Department of Epidemiology and Biostatistics, Memorial Sloan-Kettering Cancer Center, New York, NY, USA.
BMC Bioinformatics. 2010 Jun 2;11:297. doi: 10.1186/1471-2105-11-297.
Both somatic copy number alterations (CNAs) and germline copy number variants (CNVs) that are prevalent in healthy individuals can appear as recurrent changes in comparative genomic hybridization (CGH) analyses of tumors. In order to identify important cancer genes CNAs and CNVs must be distinguished. Although the Database of Genomic Variants (DGV) contains a list of all known CNVs, there is no standard methodology to use the database effectively.
We develop a prediction model that distinguishes CNVs from CNAs based on the information contained in the DGV and several other variables, including segment's length, height, closeness to a telomere or centromere and occurrence in other patients. The models are fitted on data from glioblastoma and their corresponding normal samples that were collected as part of The Cancer Genome Atlas project and hybridized to Agilent 244 K arrays.
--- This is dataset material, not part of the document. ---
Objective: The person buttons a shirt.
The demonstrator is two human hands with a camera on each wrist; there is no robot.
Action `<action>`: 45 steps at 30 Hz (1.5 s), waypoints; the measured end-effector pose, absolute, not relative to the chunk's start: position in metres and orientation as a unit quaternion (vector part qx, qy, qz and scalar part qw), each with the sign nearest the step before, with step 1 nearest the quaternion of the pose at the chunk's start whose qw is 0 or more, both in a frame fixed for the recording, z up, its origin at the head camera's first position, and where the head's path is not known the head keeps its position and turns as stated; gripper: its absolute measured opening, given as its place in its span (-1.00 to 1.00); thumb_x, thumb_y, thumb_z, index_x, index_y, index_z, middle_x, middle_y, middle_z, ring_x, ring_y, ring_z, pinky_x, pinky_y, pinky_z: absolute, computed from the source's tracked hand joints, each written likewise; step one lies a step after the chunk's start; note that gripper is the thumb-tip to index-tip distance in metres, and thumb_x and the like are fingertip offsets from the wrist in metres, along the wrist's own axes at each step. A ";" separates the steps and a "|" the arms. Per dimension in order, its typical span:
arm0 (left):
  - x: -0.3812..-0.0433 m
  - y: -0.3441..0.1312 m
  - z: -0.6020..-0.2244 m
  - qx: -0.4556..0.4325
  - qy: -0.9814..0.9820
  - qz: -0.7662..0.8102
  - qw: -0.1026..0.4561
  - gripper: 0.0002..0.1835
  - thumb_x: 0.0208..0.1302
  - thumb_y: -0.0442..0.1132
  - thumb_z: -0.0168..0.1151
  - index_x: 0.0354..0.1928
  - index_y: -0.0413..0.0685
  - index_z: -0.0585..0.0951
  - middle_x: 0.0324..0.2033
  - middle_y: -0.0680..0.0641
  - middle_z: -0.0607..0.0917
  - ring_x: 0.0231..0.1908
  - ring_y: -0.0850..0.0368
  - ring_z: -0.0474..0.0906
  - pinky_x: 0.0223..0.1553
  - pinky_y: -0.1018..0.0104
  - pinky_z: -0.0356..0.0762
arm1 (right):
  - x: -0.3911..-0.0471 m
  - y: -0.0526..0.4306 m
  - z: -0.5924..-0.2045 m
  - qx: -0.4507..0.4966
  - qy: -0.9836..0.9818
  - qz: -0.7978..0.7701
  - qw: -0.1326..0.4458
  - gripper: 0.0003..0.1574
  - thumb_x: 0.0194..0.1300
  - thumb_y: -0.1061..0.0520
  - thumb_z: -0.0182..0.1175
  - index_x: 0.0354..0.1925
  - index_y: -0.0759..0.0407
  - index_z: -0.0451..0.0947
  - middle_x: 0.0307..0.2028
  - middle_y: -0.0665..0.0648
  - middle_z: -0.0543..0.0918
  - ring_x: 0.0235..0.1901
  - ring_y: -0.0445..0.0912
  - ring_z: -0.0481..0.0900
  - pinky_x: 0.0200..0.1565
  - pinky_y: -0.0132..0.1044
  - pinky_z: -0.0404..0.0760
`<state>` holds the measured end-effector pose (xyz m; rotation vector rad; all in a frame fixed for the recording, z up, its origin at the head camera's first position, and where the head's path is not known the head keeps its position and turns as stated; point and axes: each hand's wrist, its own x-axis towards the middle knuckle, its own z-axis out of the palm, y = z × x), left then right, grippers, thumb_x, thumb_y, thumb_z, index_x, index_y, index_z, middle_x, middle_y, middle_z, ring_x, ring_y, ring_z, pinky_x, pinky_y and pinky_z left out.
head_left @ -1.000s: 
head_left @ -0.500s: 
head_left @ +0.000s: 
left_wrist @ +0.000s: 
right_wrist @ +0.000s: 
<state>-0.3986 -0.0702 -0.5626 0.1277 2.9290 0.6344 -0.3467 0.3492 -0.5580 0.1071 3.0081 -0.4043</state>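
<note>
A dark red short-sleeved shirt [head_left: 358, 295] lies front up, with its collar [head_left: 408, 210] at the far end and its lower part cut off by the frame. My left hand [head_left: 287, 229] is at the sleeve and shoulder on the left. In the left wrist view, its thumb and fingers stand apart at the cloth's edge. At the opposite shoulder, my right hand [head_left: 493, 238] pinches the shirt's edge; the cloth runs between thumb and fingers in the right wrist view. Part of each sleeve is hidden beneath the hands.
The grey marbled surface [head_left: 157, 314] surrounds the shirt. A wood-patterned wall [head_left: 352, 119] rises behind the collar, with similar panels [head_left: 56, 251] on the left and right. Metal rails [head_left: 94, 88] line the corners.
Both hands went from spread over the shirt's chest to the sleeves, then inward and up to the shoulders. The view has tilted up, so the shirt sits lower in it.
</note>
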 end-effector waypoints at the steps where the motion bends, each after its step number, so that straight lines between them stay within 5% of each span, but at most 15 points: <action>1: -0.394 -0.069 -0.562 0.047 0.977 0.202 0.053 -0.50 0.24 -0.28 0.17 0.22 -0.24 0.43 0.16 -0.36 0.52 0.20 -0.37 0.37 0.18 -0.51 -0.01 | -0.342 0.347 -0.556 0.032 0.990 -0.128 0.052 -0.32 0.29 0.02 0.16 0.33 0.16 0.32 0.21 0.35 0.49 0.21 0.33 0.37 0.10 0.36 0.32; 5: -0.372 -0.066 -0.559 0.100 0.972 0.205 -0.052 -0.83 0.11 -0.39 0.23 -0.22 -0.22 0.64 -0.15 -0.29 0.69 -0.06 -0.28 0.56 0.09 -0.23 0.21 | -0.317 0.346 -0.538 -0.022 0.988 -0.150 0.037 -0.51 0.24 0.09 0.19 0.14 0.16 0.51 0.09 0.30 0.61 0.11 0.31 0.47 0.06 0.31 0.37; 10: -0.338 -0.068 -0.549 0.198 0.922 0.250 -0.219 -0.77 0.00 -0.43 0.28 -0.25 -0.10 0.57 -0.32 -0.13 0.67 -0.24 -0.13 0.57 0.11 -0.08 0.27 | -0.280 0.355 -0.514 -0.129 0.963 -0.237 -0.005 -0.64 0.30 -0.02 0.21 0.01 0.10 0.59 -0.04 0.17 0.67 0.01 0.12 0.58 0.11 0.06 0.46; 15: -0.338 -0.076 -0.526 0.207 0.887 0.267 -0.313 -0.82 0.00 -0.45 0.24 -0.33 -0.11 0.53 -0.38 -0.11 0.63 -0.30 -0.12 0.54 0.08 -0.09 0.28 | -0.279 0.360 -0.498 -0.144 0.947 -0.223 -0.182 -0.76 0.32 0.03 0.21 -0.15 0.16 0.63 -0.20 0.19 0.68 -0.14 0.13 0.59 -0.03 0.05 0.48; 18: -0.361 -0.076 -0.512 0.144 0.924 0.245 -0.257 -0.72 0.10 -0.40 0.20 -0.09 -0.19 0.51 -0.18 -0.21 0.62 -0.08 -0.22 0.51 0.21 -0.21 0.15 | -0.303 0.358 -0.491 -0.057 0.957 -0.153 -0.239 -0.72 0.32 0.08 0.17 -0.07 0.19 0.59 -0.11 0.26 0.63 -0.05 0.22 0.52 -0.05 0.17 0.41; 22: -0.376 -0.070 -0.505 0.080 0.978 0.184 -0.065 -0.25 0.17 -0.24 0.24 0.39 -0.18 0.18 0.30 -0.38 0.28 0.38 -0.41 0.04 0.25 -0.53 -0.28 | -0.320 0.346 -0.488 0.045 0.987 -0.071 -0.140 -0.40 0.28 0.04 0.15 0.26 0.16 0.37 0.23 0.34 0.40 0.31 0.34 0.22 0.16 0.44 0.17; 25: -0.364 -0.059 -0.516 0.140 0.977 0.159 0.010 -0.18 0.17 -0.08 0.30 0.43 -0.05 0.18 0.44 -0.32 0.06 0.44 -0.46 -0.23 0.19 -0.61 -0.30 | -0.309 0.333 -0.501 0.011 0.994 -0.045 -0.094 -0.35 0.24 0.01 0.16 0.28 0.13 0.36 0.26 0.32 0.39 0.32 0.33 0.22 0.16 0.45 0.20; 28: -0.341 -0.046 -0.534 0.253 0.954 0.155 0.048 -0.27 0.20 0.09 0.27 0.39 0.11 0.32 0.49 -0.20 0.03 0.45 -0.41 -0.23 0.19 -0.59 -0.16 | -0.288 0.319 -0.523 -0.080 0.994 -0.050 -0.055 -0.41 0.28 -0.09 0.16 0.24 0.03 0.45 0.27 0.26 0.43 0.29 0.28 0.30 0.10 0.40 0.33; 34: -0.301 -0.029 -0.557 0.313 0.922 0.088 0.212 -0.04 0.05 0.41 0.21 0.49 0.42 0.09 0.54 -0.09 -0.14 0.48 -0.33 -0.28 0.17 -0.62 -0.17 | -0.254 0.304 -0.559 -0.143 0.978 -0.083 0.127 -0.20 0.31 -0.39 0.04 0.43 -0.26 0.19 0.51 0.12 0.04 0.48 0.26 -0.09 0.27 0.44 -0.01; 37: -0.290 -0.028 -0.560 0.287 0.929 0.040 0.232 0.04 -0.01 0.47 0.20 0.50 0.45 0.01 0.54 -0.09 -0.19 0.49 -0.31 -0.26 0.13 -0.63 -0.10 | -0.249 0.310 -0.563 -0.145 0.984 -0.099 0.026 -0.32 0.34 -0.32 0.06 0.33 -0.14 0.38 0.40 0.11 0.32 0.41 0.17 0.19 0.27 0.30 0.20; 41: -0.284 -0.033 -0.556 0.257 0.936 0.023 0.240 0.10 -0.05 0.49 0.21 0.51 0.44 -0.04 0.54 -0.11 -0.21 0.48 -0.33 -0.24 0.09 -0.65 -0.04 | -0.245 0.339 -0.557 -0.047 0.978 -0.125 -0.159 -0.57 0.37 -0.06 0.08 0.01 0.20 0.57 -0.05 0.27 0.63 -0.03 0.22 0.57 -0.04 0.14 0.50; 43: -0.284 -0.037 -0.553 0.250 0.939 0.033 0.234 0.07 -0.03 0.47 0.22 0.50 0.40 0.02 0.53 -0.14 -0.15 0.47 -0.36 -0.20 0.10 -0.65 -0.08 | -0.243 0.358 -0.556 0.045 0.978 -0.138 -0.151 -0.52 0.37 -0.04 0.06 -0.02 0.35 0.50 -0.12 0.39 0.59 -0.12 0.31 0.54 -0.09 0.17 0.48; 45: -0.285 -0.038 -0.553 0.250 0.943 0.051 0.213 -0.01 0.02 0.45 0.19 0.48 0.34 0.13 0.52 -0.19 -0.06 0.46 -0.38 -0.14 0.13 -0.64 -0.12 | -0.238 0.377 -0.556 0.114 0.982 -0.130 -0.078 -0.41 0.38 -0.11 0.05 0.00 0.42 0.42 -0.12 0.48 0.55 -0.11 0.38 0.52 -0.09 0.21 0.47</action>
Using the DGV alone CNVs in the test set can be correctly identified with about 85% accuracy if the outliers are removed before segmentation and with 72% accuracy if the outliers are included, and additional variables improve the prediction by about 2-3% and 12%, respectively. Final models applied to data from ovarian tumors have about 90% accuracy with all the variables and 86% accuracy with the DGV alone.
在肿瘤比较基因组杂交(CGH)分析中,常见于健康个体的体细胞拷贝数改变(CNAs)和种系拷贝数变异(CNVs)都可能表现为反复出现的变化。为了识别重要的癌症基因,必须区分 CNA 和 CNV。尽管基因组变异数据库(DGV)包含所有已知 CNV 的列表,但目前还没有有效的标准方法来使用该数据库。
我们开发了一种基于 DGV 和其他几个变量(包括片段长度、高度、与端粒或着丝粒的接近程度以及在其他患者中的发生情况)的预测模型,用于区分 CNV 和 CNA。该模型基于癌症基因组图谱项目中收集的胶质母细胞瘤及其相应正常样本的杂交到 Agilent 244K 芯片上的数据进行拟合。
如果在分割前先移除异常值,仅使用 DGV 可以将测试集中的 CNV 正确识别,准确率约为 85%;如果包含异常值,准确率约为 72%。额外的变量分别提高了约 2-3%和 12%的预测准确性。最终应用于卵巢肿瘤数据的模型在包含所有变量时准确率约为 90%,仅使用 DGV 时准确率约为 86%。